When vigilantes and the Citizens’ Council could not contain the movement, the state stepped in. In the wake of
Brown
, prospective voters were required not just to read but to
interpret
part of the Mississippi constitution, a document, as Senator Bilbo noted, “that damn few white men and no niggers at all can explain.” The state constitution had 285 sections. Each “interpretation” was left open to the registrar. No appeal was allowed. Black teachers, doctors, and Ph.D.s routinely “failed” the test most whites did not have to take, and statewide black voting rolls fell from 22,000 to 8,000. In 1956, state legislators declared
Brown
“invalid, unconstitutional, and not of lawful effect.” The vote was 136-0. After voting, legislators sang “Dixie.” That same year, the legislature created Mississippi’s own KGB, the State Sovereignty Commission.
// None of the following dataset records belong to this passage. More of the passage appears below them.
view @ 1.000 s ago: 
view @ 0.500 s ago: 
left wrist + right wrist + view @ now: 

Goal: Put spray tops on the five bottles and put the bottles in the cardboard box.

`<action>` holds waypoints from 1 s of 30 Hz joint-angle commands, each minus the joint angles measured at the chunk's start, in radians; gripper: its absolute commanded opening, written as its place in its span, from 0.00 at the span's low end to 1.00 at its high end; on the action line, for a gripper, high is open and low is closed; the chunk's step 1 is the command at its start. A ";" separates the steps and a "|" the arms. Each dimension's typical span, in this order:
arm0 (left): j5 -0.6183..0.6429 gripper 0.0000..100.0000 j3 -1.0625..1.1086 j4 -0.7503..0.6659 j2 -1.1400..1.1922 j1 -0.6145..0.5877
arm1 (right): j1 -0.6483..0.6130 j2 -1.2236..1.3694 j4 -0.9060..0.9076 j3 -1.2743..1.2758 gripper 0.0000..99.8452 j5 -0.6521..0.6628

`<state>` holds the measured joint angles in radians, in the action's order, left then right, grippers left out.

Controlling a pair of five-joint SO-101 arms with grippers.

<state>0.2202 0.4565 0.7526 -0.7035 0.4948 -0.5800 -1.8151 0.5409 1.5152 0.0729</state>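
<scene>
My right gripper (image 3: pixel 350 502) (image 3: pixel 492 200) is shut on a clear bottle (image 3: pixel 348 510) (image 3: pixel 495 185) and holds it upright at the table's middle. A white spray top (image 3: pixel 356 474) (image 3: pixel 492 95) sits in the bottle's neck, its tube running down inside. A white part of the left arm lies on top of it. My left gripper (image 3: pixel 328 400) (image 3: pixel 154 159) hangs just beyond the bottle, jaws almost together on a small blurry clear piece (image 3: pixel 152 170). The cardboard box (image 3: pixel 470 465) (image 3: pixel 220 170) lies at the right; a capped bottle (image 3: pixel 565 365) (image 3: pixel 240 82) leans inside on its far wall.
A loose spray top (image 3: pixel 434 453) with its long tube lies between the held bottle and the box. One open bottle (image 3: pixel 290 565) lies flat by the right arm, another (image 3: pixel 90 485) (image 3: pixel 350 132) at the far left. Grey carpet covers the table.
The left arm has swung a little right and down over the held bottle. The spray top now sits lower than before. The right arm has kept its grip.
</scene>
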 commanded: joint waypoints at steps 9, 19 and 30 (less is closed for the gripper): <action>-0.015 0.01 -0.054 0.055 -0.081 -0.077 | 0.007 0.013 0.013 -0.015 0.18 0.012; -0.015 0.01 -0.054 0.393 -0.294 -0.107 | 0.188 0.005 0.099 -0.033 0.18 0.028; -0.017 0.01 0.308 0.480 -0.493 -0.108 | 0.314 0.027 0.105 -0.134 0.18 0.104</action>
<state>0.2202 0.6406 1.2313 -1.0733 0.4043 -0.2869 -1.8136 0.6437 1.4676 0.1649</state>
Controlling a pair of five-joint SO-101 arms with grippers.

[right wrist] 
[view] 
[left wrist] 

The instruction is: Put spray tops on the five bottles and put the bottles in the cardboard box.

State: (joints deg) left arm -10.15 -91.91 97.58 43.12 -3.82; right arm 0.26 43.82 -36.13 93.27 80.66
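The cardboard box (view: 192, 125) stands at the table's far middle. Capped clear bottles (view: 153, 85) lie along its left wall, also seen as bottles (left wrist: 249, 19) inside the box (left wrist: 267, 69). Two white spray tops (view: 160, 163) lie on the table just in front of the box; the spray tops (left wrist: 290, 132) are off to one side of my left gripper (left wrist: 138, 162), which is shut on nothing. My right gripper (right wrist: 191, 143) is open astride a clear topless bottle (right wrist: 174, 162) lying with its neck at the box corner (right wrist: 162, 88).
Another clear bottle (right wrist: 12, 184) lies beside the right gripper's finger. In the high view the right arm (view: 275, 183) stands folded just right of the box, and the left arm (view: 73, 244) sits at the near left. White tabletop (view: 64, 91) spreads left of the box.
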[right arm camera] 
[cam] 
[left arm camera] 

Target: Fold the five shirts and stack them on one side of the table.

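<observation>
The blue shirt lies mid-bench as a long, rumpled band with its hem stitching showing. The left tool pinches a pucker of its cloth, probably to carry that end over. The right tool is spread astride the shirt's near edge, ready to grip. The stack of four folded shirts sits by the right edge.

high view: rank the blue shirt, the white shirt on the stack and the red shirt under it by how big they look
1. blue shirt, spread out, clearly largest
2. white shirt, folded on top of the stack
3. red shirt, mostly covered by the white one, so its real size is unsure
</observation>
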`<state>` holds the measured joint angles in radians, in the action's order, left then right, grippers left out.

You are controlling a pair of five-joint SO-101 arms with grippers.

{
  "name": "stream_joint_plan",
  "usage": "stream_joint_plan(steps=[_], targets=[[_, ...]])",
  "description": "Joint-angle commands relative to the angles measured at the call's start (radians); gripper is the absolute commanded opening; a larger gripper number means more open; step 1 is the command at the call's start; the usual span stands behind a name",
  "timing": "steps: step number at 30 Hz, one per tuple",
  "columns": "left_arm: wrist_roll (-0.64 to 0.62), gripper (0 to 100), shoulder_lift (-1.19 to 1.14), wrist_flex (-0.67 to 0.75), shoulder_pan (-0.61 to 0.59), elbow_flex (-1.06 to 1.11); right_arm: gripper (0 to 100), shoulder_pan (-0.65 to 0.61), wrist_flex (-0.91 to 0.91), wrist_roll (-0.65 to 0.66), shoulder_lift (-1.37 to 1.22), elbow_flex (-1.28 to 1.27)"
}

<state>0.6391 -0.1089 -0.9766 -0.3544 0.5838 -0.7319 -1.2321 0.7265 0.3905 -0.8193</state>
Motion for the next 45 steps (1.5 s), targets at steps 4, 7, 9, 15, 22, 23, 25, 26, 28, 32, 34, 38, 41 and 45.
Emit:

Chaired by the governor, funded by taxpayers and private donations, the Sovereignty Commission spied, paid informers, tapped phones, and convinced newspaper editors to plant false stories and kill factual ones. The commission’s most extreme actions now seem comical, such as when investigators examined a baby born out of wedlock, checking its hair, nose, and fingernails to discover if he was part Negro. But other tactics seemed more appropriate for Khrushchev’s Soviet Union than for Eisenhower’s America.